This is my first maxim of Information Security. It is my keystone. We hear variations on this. An adversary only needs to be right once to get in, but then only needs to be wrong once to be discovered. APT 1 had behaviors that led FireEye to track them to Shanghai and a building tied to China's People's Third Army. Crowdstrike reviewed the DNC hack and was able to discern that two separate Russian intelligence bureaus hacked into the system, and didn't realize the other also had. Guccifer 2.0 forgot to turn on his VPN just once before going onto twitter and his location was tagged in a building in Moscow tied to an intelligence directorate. Stuxnet was traced back to the NSA, Duqu to the Israelis. The best of the best make mistakes. This leads to a corollary to my first maxim: on a long enough timeline, everyone makes a mistake.

Here's a story that was shared with me by a good friend in the industry. It is missing relevant details out of respect for my friend.
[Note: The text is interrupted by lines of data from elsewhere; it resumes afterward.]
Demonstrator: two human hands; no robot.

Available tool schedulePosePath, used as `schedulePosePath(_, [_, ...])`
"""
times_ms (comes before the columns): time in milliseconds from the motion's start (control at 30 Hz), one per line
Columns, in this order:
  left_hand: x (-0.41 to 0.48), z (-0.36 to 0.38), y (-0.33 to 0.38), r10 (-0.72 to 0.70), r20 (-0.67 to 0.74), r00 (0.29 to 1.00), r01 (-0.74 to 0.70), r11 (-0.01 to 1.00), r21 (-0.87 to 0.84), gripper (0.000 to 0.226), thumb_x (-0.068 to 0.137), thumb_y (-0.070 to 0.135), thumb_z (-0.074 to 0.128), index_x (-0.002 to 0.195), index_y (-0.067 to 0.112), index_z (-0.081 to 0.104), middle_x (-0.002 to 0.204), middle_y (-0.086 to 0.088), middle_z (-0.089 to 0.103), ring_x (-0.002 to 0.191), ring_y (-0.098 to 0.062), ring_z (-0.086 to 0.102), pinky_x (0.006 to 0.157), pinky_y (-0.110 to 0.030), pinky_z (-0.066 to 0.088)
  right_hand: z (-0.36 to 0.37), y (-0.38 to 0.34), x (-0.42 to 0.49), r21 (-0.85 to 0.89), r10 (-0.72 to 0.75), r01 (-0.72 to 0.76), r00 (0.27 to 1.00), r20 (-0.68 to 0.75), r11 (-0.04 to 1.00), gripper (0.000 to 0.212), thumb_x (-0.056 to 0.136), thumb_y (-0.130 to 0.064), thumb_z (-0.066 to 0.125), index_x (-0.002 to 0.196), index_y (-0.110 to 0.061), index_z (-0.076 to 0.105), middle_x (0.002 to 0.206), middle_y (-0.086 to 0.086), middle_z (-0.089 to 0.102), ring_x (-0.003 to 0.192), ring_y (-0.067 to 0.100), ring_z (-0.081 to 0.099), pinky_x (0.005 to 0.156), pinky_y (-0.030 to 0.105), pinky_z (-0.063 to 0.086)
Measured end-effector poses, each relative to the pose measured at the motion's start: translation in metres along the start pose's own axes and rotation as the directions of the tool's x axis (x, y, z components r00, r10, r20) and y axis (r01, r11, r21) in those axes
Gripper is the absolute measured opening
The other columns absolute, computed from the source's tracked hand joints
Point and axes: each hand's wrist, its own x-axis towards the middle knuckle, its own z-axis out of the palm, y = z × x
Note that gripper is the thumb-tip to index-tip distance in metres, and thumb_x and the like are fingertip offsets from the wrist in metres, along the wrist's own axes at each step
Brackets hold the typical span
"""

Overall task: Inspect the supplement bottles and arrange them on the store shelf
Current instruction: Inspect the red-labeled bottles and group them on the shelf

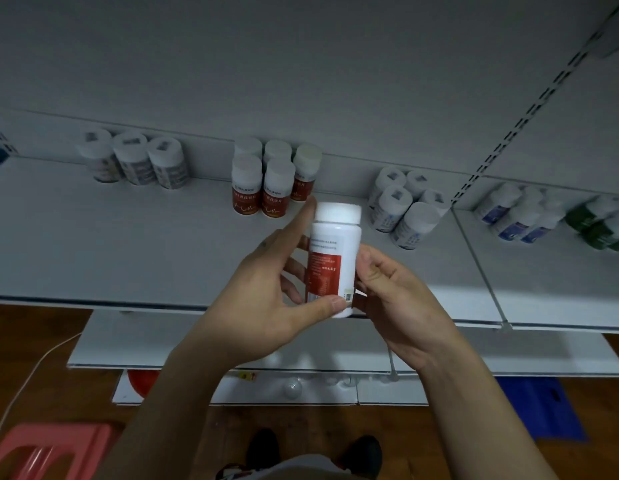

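I hold a white supplement bottle with a red label [330,258] upright in front of the white store shelf [128,244], its printed back facing me. My left hand [273,296] grips it from the left, thumb across the bottom of the label, index finger stretched up beside the cap. My right hand [394,292] holds its right side with curled fingers. On the shelf behind stands a group of matching red-labelled bottles [263,185].
Three white bottles [134,161] stand at the shelf's left, several white ones with blue print [401,206] to the right, blue-labelled [519,216] and green-labelled bottles [599,223] farther right. Lower shelves [134,344], a pink stool [48,452] and a blue bag [543,407] lie below.
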Motion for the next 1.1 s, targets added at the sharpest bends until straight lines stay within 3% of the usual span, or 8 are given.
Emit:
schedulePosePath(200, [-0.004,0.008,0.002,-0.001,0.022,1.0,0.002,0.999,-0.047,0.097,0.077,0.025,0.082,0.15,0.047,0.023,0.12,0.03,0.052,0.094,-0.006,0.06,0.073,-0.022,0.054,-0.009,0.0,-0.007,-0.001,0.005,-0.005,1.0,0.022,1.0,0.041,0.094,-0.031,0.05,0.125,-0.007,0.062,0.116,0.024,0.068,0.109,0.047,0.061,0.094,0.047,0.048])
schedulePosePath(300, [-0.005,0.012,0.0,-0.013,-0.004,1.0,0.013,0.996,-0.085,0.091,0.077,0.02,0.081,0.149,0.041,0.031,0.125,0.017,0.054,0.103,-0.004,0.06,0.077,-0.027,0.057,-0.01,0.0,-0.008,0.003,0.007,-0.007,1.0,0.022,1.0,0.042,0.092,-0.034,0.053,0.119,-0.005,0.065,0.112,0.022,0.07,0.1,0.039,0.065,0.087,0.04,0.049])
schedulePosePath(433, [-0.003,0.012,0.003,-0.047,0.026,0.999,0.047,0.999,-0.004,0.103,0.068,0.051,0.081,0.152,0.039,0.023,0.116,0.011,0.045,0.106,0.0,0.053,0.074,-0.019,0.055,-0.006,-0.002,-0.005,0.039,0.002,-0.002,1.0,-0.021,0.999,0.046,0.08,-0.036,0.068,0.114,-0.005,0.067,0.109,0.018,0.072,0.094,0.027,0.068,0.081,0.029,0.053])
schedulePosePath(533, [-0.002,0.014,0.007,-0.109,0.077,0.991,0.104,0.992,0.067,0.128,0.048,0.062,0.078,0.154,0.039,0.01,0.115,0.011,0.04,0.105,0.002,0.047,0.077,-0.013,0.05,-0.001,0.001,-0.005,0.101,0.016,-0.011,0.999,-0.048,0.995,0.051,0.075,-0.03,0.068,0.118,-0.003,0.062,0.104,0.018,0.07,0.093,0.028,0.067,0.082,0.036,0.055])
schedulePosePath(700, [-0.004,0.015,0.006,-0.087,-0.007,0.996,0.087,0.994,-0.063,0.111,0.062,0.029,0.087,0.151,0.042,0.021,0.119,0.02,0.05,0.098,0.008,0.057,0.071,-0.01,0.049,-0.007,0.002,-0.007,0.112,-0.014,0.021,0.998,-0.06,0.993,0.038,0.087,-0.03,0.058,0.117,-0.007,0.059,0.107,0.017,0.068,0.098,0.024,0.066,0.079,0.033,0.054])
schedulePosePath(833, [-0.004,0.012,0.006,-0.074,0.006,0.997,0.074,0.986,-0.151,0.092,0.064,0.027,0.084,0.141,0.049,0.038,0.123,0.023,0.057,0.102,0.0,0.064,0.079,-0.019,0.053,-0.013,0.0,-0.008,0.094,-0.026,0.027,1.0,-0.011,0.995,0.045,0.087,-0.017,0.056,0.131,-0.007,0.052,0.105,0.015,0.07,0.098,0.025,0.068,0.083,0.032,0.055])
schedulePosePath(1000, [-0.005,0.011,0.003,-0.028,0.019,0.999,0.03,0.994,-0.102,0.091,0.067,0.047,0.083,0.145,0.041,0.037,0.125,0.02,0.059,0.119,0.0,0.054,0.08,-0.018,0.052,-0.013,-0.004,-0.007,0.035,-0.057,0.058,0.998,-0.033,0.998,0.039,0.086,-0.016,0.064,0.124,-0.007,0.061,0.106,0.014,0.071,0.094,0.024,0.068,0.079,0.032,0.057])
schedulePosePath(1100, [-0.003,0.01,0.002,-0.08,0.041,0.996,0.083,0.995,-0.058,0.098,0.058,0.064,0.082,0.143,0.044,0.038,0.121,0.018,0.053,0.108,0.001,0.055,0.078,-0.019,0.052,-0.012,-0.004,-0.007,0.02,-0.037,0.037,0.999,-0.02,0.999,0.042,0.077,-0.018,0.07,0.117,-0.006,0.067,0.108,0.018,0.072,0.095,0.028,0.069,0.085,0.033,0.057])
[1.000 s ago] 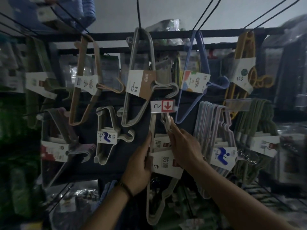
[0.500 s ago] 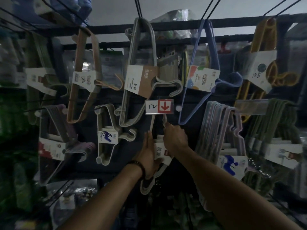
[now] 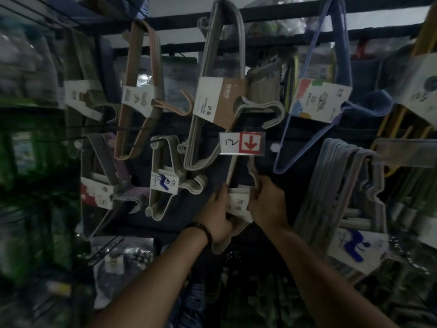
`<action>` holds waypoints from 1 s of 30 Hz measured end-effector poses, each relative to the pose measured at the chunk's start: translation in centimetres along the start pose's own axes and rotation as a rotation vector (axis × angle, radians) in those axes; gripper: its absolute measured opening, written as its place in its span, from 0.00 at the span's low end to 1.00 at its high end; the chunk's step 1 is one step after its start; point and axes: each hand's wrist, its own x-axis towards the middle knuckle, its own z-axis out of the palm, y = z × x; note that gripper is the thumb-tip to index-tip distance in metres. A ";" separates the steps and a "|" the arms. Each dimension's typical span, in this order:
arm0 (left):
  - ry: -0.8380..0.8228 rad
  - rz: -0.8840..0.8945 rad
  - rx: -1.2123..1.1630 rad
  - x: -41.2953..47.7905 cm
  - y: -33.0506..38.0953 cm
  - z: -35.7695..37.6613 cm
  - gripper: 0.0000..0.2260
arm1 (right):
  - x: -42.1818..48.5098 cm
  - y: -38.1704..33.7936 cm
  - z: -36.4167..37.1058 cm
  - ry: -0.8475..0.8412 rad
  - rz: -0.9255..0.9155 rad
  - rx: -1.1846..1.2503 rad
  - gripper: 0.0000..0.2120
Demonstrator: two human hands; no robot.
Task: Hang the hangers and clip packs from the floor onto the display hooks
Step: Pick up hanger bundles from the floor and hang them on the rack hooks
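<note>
A dim shop display wall [image 3: 307, 147] fills the view, dark panel behind, black rails across the top, packs of clothes hangers hanging on hooks in two rough rows

In the middle, just under a small price tag [image 3: 241, 143] with a red square and a down arrow, a person holds a pale hanger pack [image 3: 238, 203] with both hands. Its white paper label shows between the hands, its thin upper arms run up to the lower edge of the tag, and its bottom curve pokes out below the left wrist. Whether the pack sits on a hook I cannot tell, the tag hides that spot

The left hand [image 3: 216, 216] is at the left edge of the label, fingers [image 3: 223, 189] curled round the pack with one tip pointing up. A dark beaded bracelet [image 3: 201, 229] sits on that wrist. The right hand [image 3: 267, 204] grips the right edge, fingers [image 3: 259, 185] bent and pinching the hanger's side just where it narrows

Above the tag hangs a grey pack [image 3: 220, 102] with a brown and white sleeve. Right of it a blue pack [image 3: 319, 102] with a colourful card. To the left a tan pack [image 3: 139, 100], and below it a white pack [image 3: 164, 183] with a blue figure on its label, near the left hand but apart from it. On the right a large pale pack [image 3: 343, 185] hangs close beside the right forearm. Yellow hangers [image 3: 402, 119] show at the far right edge, blurred
</note>
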 end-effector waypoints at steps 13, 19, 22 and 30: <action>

Some details have been changed. The processes, trail, and TTPs are accurate. Apologies to Dick Wolf.

An adversary (henceforth identified as Beetroot) was intent to commit fraud. Beetroot would accomplish this by pretending to be an American company that would help foreign businesses get loans that would allow it to establish a presence inside the United States. The presence would help them register with the IRS and get an Employee Identification Number. Beetroot would claim to be able to facilitate the paperwork, the line of credit with an American bank, and set up contacts in the United States for the foreign business allowing them access to the lucrative American markets, for a moderate to large fee with a revenue sharing percentage over some amount of time. Beetroot claimed to be able to do this because he was a university professor with access to Masters and PhD candidates to do the work for research and credits. Beetroot would reach out to targets by utilizing Search Engine Optimization (SEO) on popular foreign search engines (Yandex or Baidu, for example).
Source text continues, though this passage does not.